• [Extracted material]

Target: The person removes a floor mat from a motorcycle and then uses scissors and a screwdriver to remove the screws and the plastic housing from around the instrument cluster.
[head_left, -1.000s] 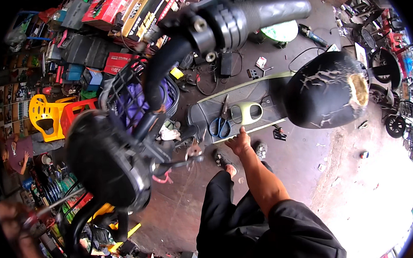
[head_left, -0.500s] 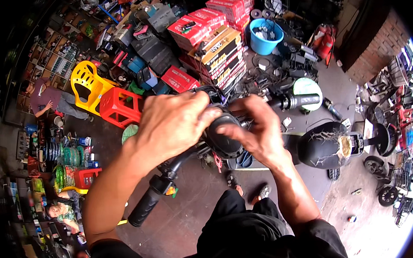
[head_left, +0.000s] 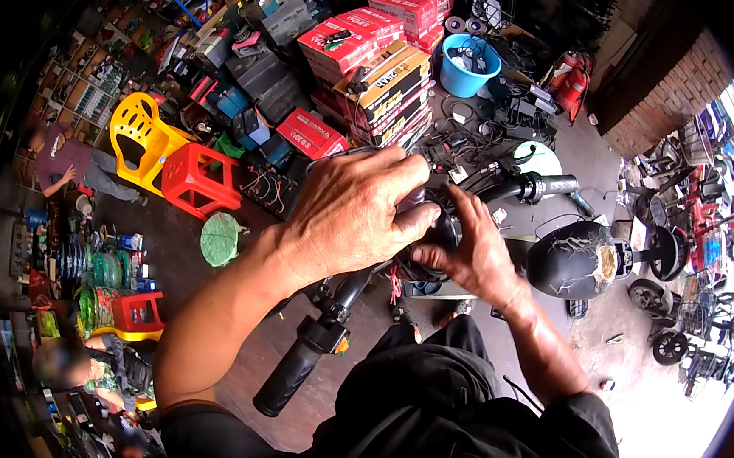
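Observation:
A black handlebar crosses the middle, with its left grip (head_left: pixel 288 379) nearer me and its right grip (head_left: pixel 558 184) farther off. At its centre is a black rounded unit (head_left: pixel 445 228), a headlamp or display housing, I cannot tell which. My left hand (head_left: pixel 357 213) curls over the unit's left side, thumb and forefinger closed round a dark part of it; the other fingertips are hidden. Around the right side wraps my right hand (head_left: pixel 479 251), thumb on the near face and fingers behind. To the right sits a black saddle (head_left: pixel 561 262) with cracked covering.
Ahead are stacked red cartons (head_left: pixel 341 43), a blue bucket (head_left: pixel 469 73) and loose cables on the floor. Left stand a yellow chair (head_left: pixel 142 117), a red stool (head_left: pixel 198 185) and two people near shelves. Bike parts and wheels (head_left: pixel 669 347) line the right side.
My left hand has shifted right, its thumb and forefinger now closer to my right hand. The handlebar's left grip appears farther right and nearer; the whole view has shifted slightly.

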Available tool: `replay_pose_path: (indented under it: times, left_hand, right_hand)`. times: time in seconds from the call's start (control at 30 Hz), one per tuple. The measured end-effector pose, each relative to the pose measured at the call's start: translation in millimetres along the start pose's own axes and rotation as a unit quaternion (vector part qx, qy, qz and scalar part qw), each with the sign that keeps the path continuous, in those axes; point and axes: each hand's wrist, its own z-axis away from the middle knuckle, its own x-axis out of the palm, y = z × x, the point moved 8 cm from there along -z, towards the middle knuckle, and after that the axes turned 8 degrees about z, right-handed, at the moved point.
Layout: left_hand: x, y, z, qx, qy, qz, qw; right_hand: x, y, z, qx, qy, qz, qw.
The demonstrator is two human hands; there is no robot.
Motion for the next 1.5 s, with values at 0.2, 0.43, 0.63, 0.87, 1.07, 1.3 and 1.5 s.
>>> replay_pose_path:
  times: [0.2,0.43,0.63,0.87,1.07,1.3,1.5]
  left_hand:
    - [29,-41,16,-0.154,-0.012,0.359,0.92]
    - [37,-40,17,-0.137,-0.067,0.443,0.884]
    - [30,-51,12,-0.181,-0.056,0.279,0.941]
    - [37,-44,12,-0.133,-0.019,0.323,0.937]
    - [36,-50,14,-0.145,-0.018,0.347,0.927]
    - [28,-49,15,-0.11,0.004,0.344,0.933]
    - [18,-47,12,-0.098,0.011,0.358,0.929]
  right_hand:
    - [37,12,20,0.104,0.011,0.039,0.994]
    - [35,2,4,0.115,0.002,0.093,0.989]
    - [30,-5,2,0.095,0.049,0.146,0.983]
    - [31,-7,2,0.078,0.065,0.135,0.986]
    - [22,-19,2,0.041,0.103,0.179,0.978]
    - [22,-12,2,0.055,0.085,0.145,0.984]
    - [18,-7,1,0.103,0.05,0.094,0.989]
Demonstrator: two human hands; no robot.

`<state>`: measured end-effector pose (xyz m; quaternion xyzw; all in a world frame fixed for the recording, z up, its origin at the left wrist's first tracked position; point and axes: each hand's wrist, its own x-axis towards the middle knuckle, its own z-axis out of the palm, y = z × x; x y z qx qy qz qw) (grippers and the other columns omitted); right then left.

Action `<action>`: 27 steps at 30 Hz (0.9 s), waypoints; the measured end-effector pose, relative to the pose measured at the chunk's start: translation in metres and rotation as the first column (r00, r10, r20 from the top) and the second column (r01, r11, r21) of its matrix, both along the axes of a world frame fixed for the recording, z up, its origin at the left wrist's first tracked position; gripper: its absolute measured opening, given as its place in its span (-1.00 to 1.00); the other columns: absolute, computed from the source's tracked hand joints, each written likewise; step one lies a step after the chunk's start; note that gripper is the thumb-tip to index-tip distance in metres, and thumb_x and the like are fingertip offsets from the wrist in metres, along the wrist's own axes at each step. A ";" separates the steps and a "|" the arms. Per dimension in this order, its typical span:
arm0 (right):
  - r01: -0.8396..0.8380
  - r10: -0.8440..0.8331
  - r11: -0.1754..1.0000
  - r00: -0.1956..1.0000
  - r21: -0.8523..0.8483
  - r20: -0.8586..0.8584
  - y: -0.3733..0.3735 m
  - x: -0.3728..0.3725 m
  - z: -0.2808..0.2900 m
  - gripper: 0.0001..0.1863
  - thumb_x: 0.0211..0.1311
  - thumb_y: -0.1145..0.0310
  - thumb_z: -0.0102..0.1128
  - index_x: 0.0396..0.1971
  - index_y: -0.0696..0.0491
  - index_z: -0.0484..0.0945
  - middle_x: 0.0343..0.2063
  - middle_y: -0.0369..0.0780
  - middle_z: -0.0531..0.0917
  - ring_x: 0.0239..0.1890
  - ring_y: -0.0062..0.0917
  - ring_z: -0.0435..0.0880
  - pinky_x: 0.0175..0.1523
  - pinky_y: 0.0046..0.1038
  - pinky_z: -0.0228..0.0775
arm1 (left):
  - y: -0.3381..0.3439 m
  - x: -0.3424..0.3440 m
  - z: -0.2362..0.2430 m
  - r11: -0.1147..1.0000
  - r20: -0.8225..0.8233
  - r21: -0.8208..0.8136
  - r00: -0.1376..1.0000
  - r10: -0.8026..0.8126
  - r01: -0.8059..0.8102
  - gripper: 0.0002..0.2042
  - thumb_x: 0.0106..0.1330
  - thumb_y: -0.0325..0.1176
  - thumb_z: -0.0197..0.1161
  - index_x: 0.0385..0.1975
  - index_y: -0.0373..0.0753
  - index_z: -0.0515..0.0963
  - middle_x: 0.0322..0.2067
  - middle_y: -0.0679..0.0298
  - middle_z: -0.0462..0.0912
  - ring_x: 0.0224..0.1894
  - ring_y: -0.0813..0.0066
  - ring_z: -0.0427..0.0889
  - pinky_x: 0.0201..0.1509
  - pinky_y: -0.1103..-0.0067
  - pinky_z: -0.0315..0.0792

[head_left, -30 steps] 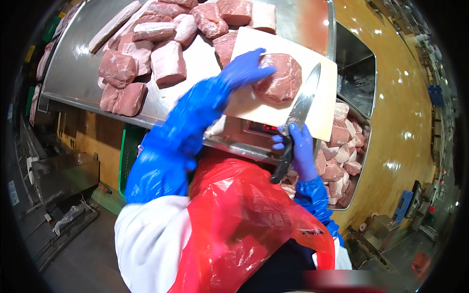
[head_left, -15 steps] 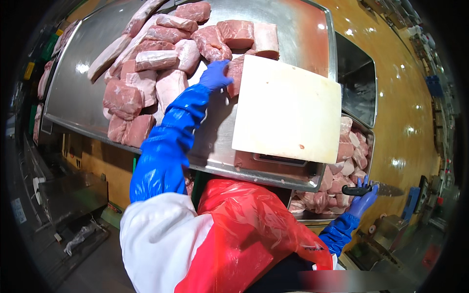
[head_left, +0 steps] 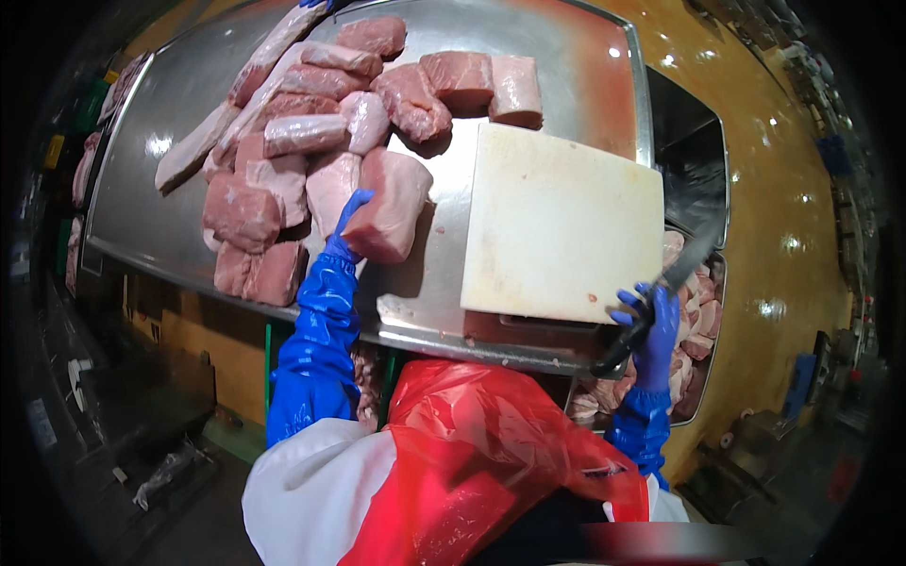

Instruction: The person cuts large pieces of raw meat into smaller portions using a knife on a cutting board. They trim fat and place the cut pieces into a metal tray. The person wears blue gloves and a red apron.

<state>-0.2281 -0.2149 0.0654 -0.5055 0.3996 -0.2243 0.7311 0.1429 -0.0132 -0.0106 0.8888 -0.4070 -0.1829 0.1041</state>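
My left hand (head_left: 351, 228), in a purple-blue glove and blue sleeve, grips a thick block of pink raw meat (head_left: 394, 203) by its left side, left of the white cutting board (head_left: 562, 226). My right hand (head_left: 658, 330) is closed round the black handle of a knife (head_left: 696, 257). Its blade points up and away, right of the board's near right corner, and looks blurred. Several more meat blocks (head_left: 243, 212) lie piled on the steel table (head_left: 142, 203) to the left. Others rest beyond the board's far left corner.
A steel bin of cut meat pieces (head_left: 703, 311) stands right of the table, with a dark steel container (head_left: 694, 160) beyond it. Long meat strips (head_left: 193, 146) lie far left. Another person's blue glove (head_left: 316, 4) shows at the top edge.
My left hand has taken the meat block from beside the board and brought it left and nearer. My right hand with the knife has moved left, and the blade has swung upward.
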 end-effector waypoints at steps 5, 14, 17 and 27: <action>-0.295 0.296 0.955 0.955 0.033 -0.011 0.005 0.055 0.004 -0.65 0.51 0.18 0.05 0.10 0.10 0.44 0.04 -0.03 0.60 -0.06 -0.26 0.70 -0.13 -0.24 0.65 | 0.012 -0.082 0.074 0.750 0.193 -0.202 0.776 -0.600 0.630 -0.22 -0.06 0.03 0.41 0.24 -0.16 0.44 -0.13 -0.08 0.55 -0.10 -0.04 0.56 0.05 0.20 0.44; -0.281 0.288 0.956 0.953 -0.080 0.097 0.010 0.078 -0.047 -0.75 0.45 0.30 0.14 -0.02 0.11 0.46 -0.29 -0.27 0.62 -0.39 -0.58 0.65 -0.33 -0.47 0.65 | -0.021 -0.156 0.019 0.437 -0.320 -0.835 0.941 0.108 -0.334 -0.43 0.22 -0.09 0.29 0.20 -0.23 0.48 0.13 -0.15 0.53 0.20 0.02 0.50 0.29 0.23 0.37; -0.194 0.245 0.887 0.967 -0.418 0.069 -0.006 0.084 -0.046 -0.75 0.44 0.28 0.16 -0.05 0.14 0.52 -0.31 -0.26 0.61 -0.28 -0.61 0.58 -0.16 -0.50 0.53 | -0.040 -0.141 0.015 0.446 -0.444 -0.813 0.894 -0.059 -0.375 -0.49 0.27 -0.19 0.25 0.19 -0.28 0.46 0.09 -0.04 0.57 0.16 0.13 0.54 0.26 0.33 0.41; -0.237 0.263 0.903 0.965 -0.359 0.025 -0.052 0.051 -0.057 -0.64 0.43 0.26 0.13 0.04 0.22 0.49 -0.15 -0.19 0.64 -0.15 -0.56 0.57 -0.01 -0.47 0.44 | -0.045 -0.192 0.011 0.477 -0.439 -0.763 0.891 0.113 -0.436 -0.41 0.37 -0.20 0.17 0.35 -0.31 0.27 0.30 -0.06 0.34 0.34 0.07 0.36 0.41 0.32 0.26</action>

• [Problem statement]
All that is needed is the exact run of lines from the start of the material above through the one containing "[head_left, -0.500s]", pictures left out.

• [Answer for the task]
Target: The person removes a floor mat from a motorcycle and then uses scissors and a screwdriver to remove the screws and the plastic housing from around the instrument cluster.
[head_left, -1.000s] 
[head_left, -0.500s] 

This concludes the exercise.